Il ne saurait néanmoins y avoir de liberté sans certaines restrictions.

De fait si l'article 10 de la Convention Européenne des Droits de l'Homme pose en principe « la liberté d'expression », son alinéa 2 précise néanmoins que :

« L'exercice de ces libertés comportant des devoirs et des responsabilités peut être soumis à certaines formalités, conditions, restrictions ou sanctions prévues par la loi qui constituent des mesures nécessaires dans une société démocratique notamment à la protection de la morale, de la réputation ou du droit d'autrui... »

Néanmoins la liberté d'expression étant un principe fondamental, les restrictions qui lui sont apportées doivent s'entendre restrictivement.

Au titre des restrictions apportées à la liberté d'expression, figure notamment l'article 29 de la loi du 29 juillet 1881 relatif à la diffamation.

En quoi consiste le délit de diffamation ?

En vertu de cet article :

« constitue une diffamation toute allégation ou imputation d'un fait précis qui porte atteinte à l'honneur ou à la considération de la personne ou du corps auquel le fait est imputé ».

Cet article limitant la liberté d'expression a ainsi vocation à protéger la réputation ou le droit d'autrui.

Aussi la jurisprudence française et européenne considèrent que le régime juridique de la diffamation tel que régi par la loi du 29 juillet 1881 dans ses grandes lignes est conforme à la liberté d'expression garantie par la Constitution et par l'article 10 de la Convention Européenne des Droits de l'Homme.

La diffamation se différencie de l'injure, également sanctionnée par la loi de 1881 (article 29), qui s'entend quant à elle d'une expression outrageante ou méprisante mais ne renfermant aucun fait précis.

La nécessité de prouver l'imputation d'un fait précis conduit à juger que ne constitue par le délit de diffamation une allégation vague et générale, une critique abstraite ou encore un jugement de valeur ou l'expression d'une opinion autorisé par le libre droit de critique

En effet il a été jugé que n'ont pas de caractère diffamatoire les allégations qui ne dépassent pas l'exercice de la libre critique.

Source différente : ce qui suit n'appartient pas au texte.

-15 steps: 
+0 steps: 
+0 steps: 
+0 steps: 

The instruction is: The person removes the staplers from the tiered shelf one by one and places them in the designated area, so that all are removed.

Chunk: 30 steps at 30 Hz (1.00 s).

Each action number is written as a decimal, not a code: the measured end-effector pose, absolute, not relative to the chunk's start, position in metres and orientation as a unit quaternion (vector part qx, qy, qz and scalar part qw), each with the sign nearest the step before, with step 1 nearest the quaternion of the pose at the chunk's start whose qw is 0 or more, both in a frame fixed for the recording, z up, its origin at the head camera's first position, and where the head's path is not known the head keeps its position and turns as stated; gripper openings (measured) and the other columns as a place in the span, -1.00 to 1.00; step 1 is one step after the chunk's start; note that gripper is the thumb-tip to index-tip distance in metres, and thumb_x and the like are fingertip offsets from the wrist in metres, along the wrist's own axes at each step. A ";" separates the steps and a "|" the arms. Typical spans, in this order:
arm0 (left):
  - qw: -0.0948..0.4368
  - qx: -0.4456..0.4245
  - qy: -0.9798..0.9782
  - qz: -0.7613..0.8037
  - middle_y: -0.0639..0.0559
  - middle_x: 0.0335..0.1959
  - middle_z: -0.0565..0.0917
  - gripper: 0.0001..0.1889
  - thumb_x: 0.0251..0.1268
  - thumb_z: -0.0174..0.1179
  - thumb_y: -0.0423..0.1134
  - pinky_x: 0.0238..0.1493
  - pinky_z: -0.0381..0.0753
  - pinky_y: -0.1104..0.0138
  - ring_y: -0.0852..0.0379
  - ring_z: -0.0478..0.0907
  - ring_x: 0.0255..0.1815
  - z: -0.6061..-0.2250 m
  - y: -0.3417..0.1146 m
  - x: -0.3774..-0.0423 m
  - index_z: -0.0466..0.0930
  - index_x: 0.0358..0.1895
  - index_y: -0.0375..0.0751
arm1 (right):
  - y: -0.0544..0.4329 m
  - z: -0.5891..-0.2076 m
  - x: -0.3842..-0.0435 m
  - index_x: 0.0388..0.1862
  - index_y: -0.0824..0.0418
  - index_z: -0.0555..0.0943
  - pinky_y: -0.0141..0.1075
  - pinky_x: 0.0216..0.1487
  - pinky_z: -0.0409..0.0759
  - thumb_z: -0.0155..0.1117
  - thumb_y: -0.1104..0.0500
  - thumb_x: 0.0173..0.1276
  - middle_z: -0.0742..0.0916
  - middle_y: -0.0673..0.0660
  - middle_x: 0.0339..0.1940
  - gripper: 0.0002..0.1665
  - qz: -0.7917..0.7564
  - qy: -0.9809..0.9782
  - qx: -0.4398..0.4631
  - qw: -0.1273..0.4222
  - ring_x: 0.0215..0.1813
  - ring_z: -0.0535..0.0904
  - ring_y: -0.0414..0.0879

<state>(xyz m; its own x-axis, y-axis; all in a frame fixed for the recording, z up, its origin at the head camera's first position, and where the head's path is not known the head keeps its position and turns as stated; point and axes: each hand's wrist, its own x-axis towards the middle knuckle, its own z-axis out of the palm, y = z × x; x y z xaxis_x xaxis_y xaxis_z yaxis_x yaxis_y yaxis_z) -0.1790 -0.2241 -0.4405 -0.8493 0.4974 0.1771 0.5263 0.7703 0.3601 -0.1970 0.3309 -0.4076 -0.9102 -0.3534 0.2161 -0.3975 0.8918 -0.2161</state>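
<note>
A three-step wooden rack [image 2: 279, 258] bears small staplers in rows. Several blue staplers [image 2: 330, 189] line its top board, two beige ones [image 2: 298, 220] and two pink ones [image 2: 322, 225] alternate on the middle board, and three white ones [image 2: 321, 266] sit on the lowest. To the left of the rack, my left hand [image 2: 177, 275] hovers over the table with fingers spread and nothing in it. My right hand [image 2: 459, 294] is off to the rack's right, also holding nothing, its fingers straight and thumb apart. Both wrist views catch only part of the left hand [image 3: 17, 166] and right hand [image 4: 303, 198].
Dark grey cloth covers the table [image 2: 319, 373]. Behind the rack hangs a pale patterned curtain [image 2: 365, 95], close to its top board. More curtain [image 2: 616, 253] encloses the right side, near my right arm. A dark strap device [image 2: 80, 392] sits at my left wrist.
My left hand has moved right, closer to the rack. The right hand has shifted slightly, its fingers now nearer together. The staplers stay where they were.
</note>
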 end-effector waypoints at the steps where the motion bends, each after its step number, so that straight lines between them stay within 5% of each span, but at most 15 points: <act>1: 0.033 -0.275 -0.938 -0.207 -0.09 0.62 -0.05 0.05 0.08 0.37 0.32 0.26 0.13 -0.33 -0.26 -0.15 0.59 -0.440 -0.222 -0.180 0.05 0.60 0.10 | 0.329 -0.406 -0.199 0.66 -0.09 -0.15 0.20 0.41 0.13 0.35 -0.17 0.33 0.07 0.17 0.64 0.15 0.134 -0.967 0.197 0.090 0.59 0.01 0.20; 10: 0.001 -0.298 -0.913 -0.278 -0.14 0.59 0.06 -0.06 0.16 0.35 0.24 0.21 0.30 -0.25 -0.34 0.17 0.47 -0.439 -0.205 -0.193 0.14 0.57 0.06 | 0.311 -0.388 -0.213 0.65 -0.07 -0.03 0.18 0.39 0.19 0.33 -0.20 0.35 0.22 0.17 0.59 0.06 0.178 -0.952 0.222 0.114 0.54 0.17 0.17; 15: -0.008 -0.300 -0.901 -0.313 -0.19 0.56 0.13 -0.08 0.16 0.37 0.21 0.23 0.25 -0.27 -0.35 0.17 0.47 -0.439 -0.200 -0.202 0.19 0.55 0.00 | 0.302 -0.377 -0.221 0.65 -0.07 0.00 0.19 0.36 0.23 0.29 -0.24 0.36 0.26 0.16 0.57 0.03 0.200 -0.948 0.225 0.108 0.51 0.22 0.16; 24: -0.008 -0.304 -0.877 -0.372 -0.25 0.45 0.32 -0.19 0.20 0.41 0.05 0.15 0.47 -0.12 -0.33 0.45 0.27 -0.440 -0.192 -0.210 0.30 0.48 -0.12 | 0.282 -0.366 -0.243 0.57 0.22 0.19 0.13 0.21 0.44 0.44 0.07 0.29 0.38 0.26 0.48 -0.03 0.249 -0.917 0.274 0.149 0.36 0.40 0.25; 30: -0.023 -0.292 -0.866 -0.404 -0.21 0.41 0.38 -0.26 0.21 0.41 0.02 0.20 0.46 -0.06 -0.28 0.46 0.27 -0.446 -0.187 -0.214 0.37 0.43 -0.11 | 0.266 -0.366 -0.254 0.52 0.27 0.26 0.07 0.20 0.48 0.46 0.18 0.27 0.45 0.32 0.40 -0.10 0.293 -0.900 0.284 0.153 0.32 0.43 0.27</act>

Il sera également précisé que le prévenu poursuivi pour diffamation pourra obtenir une relaxe dans deux cas de figure.

En effet ce dernier pourra en effet échapper à toute condamnation par le biais de l'exceptio veritatis (exception de vérité).

Le prévenu devra alors apporter la preuve de la réalité des faits visés comme étant diffamatoires.

Le prévenu pourra en second lieu se prévaloir de l'exception de bonne foi, laquelle suppose la réunion de quatre critères cumulatifs, à savoir :

                        -la légitimité du but poursuivi par l'information

                        -la prudence dans l'expression

                        -l'absence d'animosité personnelle

                        -le sérieux de l'enquête

Il sera néanmoins précisé que ces critères ne sont pas appliqués avec la même force à tout un chacun.

Ils sont au contraire appliqués avec plus ou moins de souplesse ou de largesse selon les situations.

Ainsi les organisations syndicales voient leur liberté de ton appréciée avec largesse.

En effet la jurisprudence rappelle dans le cadre de ses décisions « qu'un syndicat regroupant des travailleurs est dans son rôle lorsqu'il s'exprime, pour leur protection, au sujet des évènements de la vie professionnelle, et notamment dans le cadre des élections : que sa liberté d'expression doit alors être la plus large possible ». (Tribunal de Police de PARIS, jugement du 08 février 2010)

Il en résulte que la dénonciation par une organisation syndicale de faits est conforme à son rôle et correspond à un intérêt légitime.

Il est ainsi admis qu'en matière syndicale, le droit de critique et de polémique permet d'avoir recours à des expressions plus acerbes pour exprimer son mécontentement, à condition toutefois que le droit de critique ne dégénère pas en attaques personnelles ou systématiques. (TGI de PARIS 19 mai 2010, Tribunal de Police de PARIS 08 décembre 2009)

Il apparaît ainsi que nous ne sommes pas tous égaux devant la liberté d'expression.